É um grupo temporário, para cumprir missões complicadas, como resolver um problema grande e difícil. No caso, investigar a suposta teia de crimes na Prefeitura de Ananindeua. Os profissionais que integram esses grupos vêm de diferentes áreas de atuação. Assim, juntam diferentes conhecimentos e recursos, o que ajuda na solução. Além disso, também podem contar com a colaboração de outros órgãos e instituições. O foco também ajuda, já que essas pessoas podem dedicar várias horas por dia, durante um determinado prazo, apenas àquela missão ou problema.
Crescimento acelerado
Em reportagens do ano passado, o DIÁRIO mostrou o crescimento acelerado do patrimônio do prefeito Daniel Santos. O jornal localizou, nos sistemas da Semas (a secretaria estadual de meio ambiente) cinco fazendas, que perfazem 1.800 hectares, registradas em nome da Agropecuária JD e da esposa de Daniel Santos, a deputada federal Alessandra Haber, e da mãe dele.
Além disso, localizou os registros de dois aviões, um deles adquirido pela Agropecuária JD, e outro, pelo Hospital Santa Maria, além de indícios de que Daniel Santos possuiria, na verdade, 5 mil cabeças de gado e 4.200 hectares de terras, conforme relatado por uma empresa de consultoria que realizou o planejamento das atividades da Agropecuária JD.
Publicações em redes sociais revelaram que Daniel Santos também criava cavalos de raça. E, em um cálculo por baixo, o DIÁRIO avaliou o patrimônio do prefeito em pelo menos R$ 50 milhões. Mas, sabe-se agora, essa fortuna é bem maior. Afinal, como mostrou o MPPA, ele também adquiriu 3.800 hectares, em Tomé-Açu, e 300 hectares, em Aurora do Pará, além dos 1.800 hectares localizados pelo jornal.
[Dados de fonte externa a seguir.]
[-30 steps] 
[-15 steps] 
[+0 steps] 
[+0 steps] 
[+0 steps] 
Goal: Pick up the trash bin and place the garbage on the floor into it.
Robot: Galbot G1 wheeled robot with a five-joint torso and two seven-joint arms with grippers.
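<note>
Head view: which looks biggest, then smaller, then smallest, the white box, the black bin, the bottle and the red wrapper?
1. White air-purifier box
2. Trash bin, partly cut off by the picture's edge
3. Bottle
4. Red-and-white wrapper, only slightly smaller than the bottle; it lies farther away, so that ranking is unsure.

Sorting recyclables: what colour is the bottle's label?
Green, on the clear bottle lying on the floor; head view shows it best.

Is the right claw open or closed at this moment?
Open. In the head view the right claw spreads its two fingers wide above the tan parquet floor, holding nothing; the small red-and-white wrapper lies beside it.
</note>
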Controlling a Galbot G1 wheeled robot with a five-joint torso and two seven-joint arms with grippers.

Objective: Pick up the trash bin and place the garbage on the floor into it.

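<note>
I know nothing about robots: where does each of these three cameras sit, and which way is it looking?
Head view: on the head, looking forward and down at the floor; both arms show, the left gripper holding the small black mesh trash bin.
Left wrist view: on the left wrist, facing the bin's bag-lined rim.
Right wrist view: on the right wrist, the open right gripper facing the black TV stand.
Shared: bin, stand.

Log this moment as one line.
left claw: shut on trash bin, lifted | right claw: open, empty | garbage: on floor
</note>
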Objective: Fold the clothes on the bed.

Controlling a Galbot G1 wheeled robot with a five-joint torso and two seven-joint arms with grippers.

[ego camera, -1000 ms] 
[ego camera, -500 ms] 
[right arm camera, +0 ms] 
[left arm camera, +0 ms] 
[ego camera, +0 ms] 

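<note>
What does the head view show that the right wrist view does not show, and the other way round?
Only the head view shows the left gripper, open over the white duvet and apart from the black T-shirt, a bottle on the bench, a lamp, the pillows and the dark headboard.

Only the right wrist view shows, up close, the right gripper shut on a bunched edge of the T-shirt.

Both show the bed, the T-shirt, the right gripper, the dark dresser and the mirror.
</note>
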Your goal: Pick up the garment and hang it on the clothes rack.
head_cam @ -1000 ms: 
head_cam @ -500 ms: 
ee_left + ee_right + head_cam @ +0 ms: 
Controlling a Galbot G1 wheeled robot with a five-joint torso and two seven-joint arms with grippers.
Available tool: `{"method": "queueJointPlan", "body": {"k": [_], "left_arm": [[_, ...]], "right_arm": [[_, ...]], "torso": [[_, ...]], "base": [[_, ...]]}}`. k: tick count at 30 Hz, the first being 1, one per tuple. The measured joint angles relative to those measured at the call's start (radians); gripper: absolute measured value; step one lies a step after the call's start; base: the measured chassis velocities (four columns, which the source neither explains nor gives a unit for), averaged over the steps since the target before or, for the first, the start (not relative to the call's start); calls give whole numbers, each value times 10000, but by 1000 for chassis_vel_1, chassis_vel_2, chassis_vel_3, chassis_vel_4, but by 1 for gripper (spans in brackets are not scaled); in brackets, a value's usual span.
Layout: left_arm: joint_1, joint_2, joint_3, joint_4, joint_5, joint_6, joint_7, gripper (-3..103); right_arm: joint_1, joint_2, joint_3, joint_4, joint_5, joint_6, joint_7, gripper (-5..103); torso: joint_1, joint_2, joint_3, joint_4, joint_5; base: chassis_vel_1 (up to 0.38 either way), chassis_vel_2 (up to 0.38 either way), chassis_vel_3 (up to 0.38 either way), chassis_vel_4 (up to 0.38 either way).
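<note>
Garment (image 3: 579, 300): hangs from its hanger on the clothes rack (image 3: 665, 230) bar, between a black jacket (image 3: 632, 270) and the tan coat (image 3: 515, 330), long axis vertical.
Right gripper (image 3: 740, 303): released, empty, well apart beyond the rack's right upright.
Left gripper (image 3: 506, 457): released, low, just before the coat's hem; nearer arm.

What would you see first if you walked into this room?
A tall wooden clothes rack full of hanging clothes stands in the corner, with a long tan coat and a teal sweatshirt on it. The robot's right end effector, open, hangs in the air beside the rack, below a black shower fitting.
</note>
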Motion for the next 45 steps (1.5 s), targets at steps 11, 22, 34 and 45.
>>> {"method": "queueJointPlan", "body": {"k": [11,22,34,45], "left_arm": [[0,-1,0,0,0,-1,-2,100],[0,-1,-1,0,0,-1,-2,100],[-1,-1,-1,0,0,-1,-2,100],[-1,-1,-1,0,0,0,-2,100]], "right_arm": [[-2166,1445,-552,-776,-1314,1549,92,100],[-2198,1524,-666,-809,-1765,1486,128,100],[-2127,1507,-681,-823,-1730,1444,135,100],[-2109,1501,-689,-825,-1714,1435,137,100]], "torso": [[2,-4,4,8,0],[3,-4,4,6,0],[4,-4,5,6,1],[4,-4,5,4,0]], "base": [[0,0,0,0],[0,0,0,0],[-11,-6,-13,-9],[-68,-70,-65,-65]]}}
Sabe-se agora, também, que ele possui uma casa em um condomínio de luxo, em Fortaleza, no estado do Ceará, que valeria cerca de R$ 2 milhões, cujo documento de entrega do imóvel foi apreendido na operação Hades. Além disso, só a coleção de relógios também apreendida na operação valeria mais de R$ 2 milhões. E tudo isso em apenas 13 anos: em 2012, ao se candidatar a vereador pela primeira vez, Daniel declarou como patrimônio apenas um veículo, que hoje valeria cerca de R$ 130 mil.